DJI fixes security flaw that potentially could have given hackers access to user data
- The vulnerability, if exploited, would have allowed hackers to steal drone users’ DJI account, allowing access to other online assets such as flight logs
Cybersecurity researchers found a security flaw in drone maker DJI that could have given hackers access to owners’ data, which the Chinese manufacturer has fixed.
The vulnerability was discovered in the user identification process within DJI Forum, a company-sponsored online forum about its products, researchers at Israeli firm Check Point Software Technologies said on Thursday. They said the vulnerability, if exploited, could have granted a hacker access to drone user’s DJI account without being aware of it.
The vulnerability, which was flagged by Check Point’s researchers to DJI in March this year, would have allowed a hacker to plant a malicious link in the forum. Once a user logged into the DJI Forum and clicks on that link, the user’s login credentials would be stolen to allow access to other DJI online assets.
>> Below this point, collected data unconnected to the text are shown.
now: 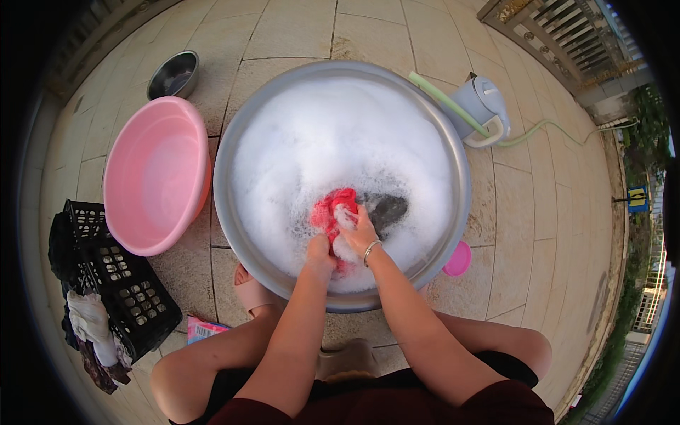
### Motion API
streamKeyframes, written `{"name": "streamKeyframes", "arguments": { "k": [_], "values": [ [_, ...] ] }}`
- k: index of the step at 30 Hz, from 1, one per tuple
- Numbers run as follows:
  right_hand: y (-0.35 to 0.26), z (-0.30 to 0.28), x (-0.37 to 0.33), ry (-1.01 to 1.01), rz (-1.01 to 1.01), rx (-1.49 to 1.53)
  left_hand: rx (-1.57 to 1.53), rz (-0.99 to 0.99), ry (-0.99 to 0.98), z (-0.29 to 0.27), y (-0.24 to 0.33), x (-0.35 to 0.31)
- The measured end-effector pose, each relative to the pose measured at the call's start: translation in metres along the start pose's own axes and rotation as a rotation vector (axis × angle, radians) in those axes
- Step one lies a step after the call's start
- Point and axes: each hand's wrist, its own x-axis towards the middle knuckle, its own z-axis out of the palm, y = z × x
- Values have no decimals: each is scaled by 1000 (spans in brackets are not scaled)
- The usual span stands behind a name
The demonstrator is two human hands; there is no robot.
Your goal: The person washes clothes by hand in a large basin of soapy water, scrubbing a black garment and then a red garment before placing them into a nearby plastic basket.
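A wide metal basin (225, 202) in front of me is filled with white suds (333, 127). Near its front side a wet red cloth (345, 196) is bunched up, partly covered in foam. My left hand (322, 251) is closed on the lower left part of the cloth, low in the suds. My right hand (363, 232), with a bracelet at the wrist, grips the cloth's right side, foam clinging to it. Beside the cloth, dark water or dark fabric (388, 211) shows through a gap in the foam; I cannot tell which.
To the left stand a pink tub (127, 191), a small metal bowl (152, 88) and a black crate (152, 312) with clothes (92, 322) over its side. A grey bucket (471, 103) with a green hose (453, 106) stands at the far right. A pink scoop (459, 259) lies nearer.
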Motion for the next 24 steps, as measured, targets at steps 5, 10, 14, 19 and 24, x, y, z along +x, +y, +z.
{"name": "streamKeyframes", "arguments": {
  "k": [5, 10, 14, 19, 24],
  "values": [
    [-33, 10, -29, 129, -258, -24, -307, 90, -173, 36, 42, -52],
    [-68, 24, -55, 116, -407, -252, -170, 104, -462, -12, 36, -16],
    [-40, 0, -3, 340, 87, -316, 0, 144, -227, 20, 5, -8],
    [-25, 15, -24, 189, -72, -208, 85, 332, -145, 16, 1, -14],
    [40, -5, 18, 61, 122, 528, -280, 77, -314, 57, 31, -50]
  ]
}}
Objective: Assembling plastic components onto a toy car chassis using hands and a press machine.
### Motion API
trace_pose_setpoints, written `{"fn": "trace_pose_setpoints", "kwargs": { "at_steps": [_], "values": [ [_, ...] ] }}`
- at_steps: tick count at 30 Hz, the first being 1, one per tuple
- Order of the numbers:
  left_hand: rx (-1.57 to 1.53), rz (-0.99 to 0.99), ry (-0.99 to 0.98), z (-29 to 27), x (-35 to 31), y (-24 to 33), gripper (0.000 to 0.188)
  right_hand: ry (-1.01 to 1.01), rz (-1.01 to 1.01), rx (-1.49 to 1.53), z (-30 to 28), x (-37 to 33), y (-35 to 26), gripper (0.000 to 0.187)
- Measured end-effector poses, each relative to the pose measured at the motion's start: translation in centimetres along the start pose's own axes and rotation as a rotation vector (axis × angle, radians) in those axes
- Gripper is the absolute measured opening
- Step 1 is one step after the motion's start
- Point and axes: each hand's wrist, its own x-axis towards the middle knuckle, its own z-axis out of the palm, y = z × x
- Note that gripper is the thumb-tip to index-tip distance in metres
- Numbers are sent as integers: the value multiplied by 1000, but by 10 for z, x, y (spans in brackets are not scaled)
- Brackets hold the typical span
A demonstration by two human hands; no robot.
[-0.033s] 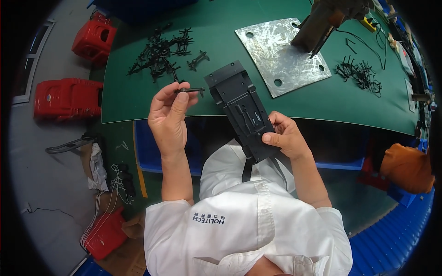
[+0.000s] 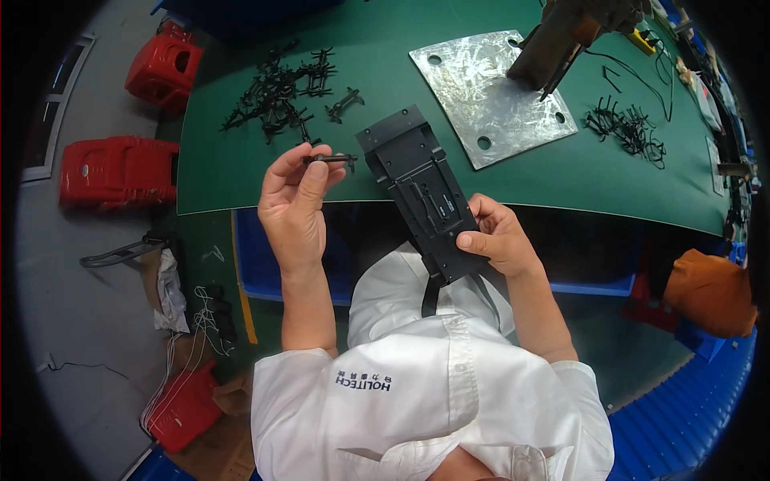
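Pinched between the thumb and fingers of my left hand is a small black plastic part with a pronged end pointing right. My right hand grips a long black plastic housing by its lower right edge, thumb on its face. The housing is tilted, its far end over the table edge, with screw holes and a raised slot along its middle. A short gap separates the small part from the housing. Beyond my left hand lies a heap of similar black parts, and one loose part rests beside it.
The green table carries a metal plate with corner holes under a dark machine column. At right is a pile of thin black pieces. Blue bins sit below the table; red stools stand left.
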Motion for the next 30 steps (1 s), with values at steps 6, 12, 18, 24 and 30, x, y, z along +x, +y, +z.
{"fn": "trace_pose_setpoints", "kwargs": {
  "at_steps": [6, 12, 18, 24, 30],
  "values": [
    [-33, -70, -14, -1, -6, -4, 28, -12, -7, -3, -5, -3, 5, 22],
    [101, -115, -11, 3, -8, -2, 28, -9, 9, 9, -6, -4, 8, 22],
    [30, -134, 5, 1, -7, -5, 31, -10, 9, 8, -7, -3, 9, 22],
    [-59, -175, -33, -3, -7, -8, 33, -12, 10, 0, -4, -2, 9, 22],
    [-47, -195, -15, 0, -9, -4, 32, -4, 11, -5, -4, -2, 10, 22]
  ]
}}
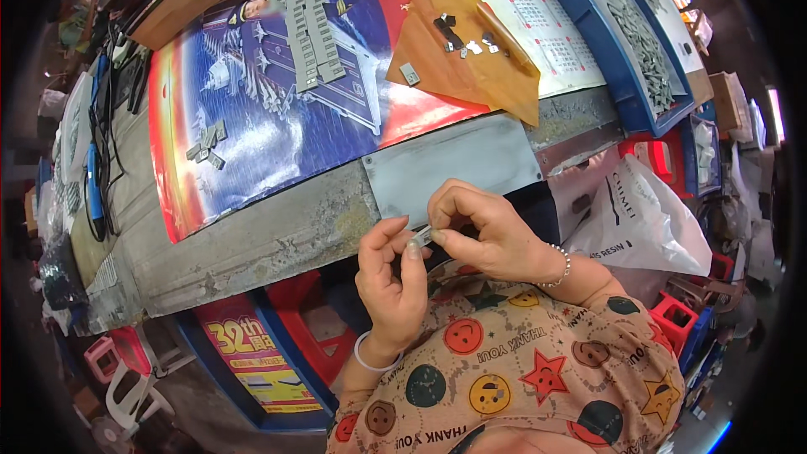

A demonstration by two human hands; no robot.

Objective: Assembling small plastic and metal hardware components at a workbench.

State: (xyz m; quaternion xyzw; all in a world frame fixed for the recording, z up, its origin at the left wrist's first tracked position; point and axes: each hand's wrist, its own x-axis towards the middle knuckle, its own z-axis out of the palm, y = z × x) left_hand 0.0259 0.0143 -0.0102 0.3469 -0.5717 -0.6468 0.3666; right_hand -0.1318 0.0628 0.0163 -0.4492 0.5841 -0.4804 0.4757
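Note:
A small grey metal piece (422, 236) is pinched between my two hands, just in front of the workbench's near edge. My left hand (392, 273) grips it between thumb and fingertips, with a white bangle at the wrist. On the other side my right hand (483, 231) closes thumb and forefinger on the same piece; a beaded bracelet circles that wrist. Fingers partly cover the piece, so its exact kind cannot be made out. Right beyond my hands lies a flat grey-white plate (454, 161) at the bench edge.
Rows of grey rectangular pieces (304, 25) lie on a poster, with a small loose pile (208, 147) at left. Brown paper (462, 76) carries black and silvery bits. A blue bin (626, 59) of small parts stands right. Blue-handled tools (95, 185) lie far left.

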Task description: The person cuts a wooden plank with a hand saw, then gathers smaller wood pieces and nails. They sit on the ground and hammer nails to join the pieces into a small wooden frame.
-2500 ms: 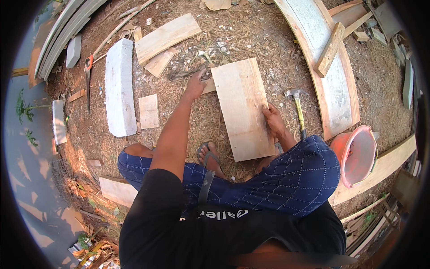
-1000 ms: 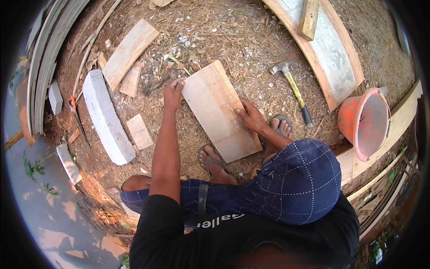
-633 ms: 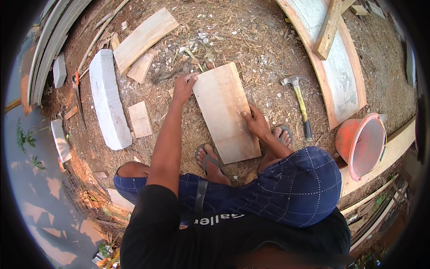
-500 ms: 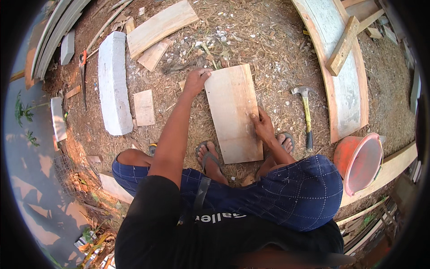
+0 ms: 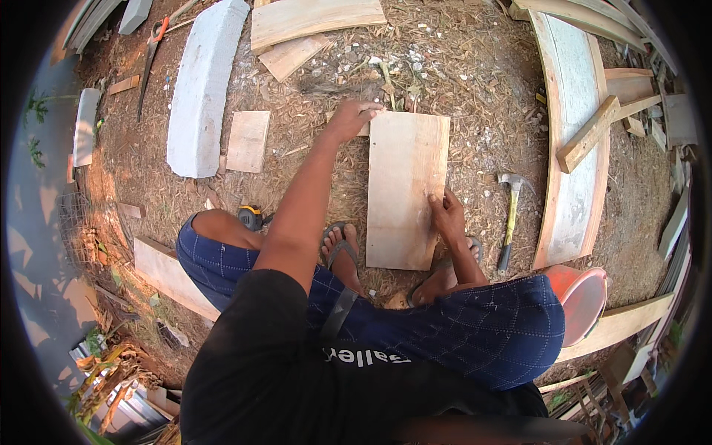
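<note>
A pale rectangular wooden board (image 5: 404, 185) is in front of me between my sandalled feet, its long sides running away from me. My left hand (image 5: 352, 122) is at the board's far left corner, fingers closed together along the far edge. Halfway down the right side, my right hand (image 5: 449, 216) grips the edge, thumb on the upper face and the other fingers partly hidden. To the right of the board lies a claw hammer (image 5: 509, 222) with a yellow and black handle. A tape measure (image 5: 251, 216) sits on the ground beside my left knee.
A white block (image 5: 204, 93) and a small square board (image 5: 248, 141) lie on the left, with a handsaw (image 5: 150, 63) beyond. Planks (image 5: 319, 21) lie ahead. At right are a long whitish panel (image 5: 567, 141), a wood block (image 5: 588, 135) across it, and an orange bucket (image 5: 582, 304).
My view has turned, so the board now appears straighter and farther right. My left hand has shifted from the corner's side onto the far edge. The right hand still grips the right edge.
</note>
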Demonstrator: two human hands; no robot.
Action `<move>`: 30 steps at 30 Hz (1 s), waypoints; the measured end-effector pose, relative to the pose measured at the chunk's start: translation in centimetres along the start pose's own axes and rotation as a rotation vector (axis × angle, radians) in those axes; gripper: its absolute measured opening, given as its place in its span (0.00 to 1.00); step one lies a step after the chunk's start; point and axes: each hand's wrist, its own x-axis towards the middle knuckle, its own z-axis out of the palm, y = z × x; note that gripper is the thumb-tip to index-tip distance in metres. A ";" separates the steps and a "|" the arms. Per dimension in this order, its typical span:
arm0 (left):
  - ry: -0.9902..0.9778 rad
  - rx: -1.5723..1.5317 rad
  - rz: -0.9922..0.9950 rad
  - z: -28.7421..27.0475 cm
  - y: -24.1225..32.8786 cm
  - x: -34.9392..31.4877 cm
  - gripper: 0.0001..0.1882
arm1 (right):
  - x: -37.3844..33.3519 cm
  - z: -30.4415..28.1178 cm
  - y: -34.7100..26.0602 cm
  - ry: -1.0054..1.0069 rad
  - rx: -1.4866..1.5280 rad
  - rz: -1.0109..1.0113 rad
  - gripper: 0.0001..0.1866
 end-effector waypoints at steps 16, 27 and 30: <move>-0.048 0.021 -0.022 -0.5 0.5 0.1 0.14 | -0.7 0.0 -0.6 -0.016 0.166 0.007 0.20; 0.019 0.010 -0.065 0.3 0.6 0.1 0.18 | -0.3 -0.4 -0.7 0.008 0.021 0.111 0.21; 0.062 0.007 -0.023 0.8 0.1 -0.1 0.19 | -0.1 -0.8 -0.9 -0.033 0.057 0.201 0.19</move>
That would have included user profiles and flight logs, which indicate the exact location of a drone during its entire flight, as well as photos and videos generated during those flights.
“Given the popularity of DJI drones, it is important that potentially critical vulnerabilities like this are addressed quickly and effectively,” Oded Vanunu, head of products vulnerability research at Check Point, said in a statement.
“Following this discovery, it is important for organisations to understand that sensitive information can be used between all platforms and, if exposed on one platform, can lead to compromise of global infrastructure.”